MSCAN: identification of functional clusters of transcription factor binding sites

Abstract

Identification of functional transcription factor binding sites in genomic sequences is notoriously difficult. The critical problem is the low specificity of predictions, which directly reflects the low target specificity of DNA binding proteins. To overcome the noise produced in predictions of individual binding sites, a new generation of algorithms achieves better predictive specificity by focusing on locally dense clusters of binding sites. MSCAN is a leading method for binding site cluster detection that determines the significance of observed sites while correcting for local compositional bias of sequences. The algorithm is highly flexible, applying any set of input binding models to the analysis of a user-specified sequence. From the user's perspective, a key feature of the system is that no reference data sets of regulatory sequences from co-regulated genes are required to train the algorithm. The output from MSCAN consists of an ordered list of sequence segments that contain potential regulatory modules. We have chosen the features in MSCAN such that sequence and matrix retrieval is highly facilitated, resulting in a web server that is intuitive to use.

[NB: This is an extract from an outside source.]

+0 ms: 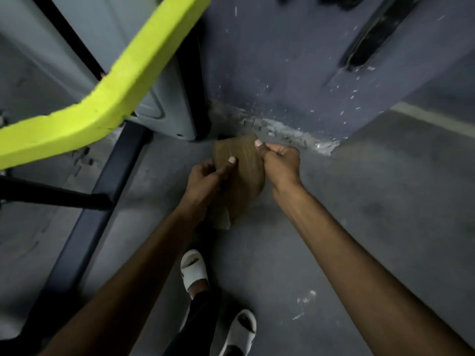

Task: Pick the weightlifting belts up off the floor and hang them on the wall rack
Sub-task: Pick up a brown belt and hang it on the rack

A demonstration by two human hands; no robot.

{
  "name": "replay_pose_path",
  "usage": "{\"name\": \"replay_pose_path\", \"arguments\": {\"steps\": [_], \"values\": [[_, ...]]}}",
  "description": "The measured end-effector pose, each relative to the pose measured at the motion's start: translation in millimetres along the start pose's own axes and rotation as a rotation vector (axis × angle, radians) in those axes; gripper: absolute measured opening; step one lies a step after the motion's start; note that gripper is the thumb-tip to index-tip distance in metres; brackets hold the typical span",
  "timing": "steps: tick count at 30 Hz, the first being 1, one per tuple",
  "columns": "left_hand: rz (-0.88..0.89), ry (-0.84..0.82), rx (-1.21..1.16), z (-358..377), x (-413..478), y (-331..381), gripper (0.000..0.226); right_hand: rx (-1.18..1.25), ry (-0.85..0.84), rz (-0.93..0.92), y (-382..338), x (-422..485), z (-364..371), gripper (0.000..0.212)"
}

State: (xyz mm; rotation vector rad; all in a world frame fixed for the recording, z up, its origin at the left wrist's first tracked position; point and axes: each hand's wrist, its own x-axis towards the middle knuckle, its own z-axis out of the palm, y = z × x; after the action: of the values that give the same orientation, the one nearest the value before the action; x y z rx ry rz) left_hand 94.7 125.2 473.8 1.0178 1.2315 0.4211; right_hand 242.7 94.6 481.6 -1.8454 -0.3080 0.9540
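A brown weightlifting belt [244, 160] is curled into a loop just above the grey floor, close to the foot of a dark blue-grey wall. My left hand [205, 178] grips its left side, thumb pressed on the outer face. My right hand [280, 163] pinches the belt's upper right edge. A loose end of the belt hangs down below my left wrist. The wall rack is out of view.
A yellow-green padded machine arm [123, 80] juts in from the upper left over a black steel frame [84, 222]. The wall [282, 60] has a scuffed base and a black strip [370, 39]. My feet in white slides [195, 273] stand below.
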Motion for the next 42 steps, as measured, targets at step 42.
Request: {"name": "replay_pose_path", "arguments": {"steps": [42], "values": [[1.193, -0.305, 0.180, -46, -695, 528, 0.030, 0.240, 0.090, -1.284, -698, -738, -261, 0.022]]}}
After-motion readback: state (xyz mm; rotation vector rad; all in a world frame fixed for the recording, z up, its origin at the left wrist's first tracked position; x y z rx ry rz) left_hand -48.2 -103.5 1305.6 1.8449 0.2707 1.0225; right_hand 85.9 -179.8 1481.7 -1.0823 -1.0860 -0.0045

MSCAN is available at http://mscan.cgb.ki.se/cgi-bin/MSCAN.

Figure 1

Screenshot of the MSCAN data input page. The initial input form contains fields for the provision of TF binding profiles (matrices), sequences and parameters. Links to the help file provide users with information about formats and description of the parameters.

Figure 2

Screenshot of the output page. Shown is a page with a predicted module in the regulatory region of a gene known to be selectively expressed in a context linked to the selected TFs. Every category label on the output page is hyperlinked to the help page.